Why train such a model? Because Gmail sends and receives tens of millions of emails every day, and if it contains various types of spam, it may be in the billions, and spammers will circumvent Google's detection system, such as using homographs.
RETVec supports more than 100 languages and is designed to help build more flexible and efficient text classification on the server and device, while also being more powerful and efficient.
According to Google's own statistics, after applying RETVec to Gmail, the spam detection rate increased by 38% compared with the baseline, the false positive rate was reduced by 19.4%, and the tensor processing unit (TPU) usage was reduced by 83%.

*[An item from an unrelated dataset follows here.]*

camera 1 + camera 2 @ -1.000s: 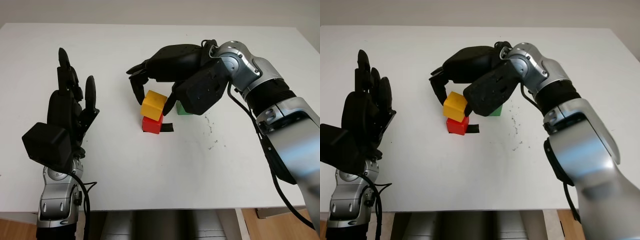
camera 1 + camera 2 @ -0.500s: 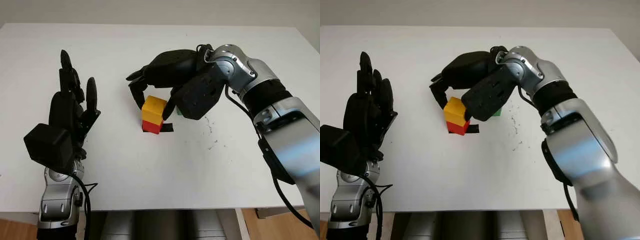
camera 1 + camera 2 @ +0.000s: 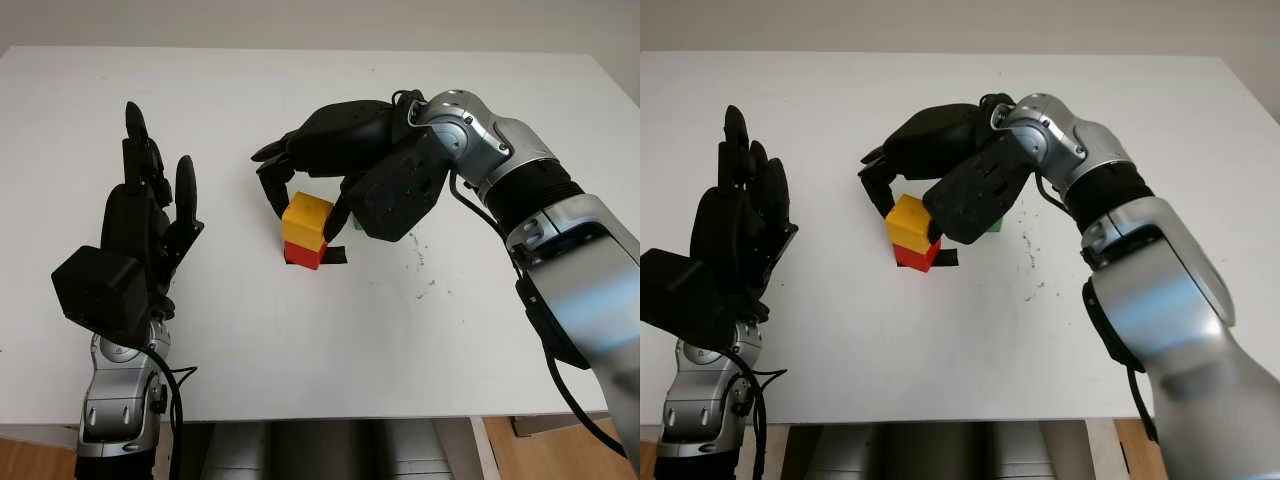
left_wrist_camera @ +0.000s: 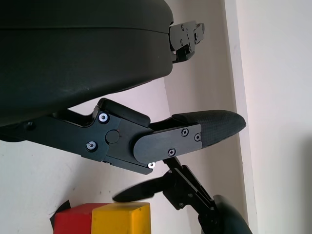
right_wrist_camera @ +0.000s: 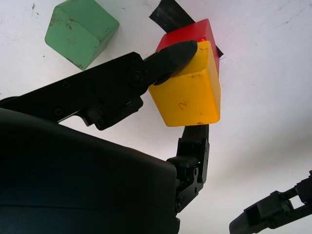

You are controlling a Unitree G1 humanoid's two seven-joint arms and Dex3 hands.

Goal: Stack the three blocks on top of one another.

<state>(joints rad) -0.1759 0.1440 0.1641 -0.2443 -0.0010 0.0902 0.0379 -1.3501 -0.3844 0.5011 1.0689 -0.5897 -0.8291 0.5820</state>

Google engineers say that models trained using RETVec exhibit faster inference speeds due to their compact representation. Smaller models can reduce computational costs and reduce latency, which is critical for models on large-scale systems and devices.
Vectorization is a method in NLP, or natural language processing, that is used to map words or phrases in the vocabulary to corresponding digital expressions in order to perform further analysis, such as sentiment analysis, text classification, and named entity recognition.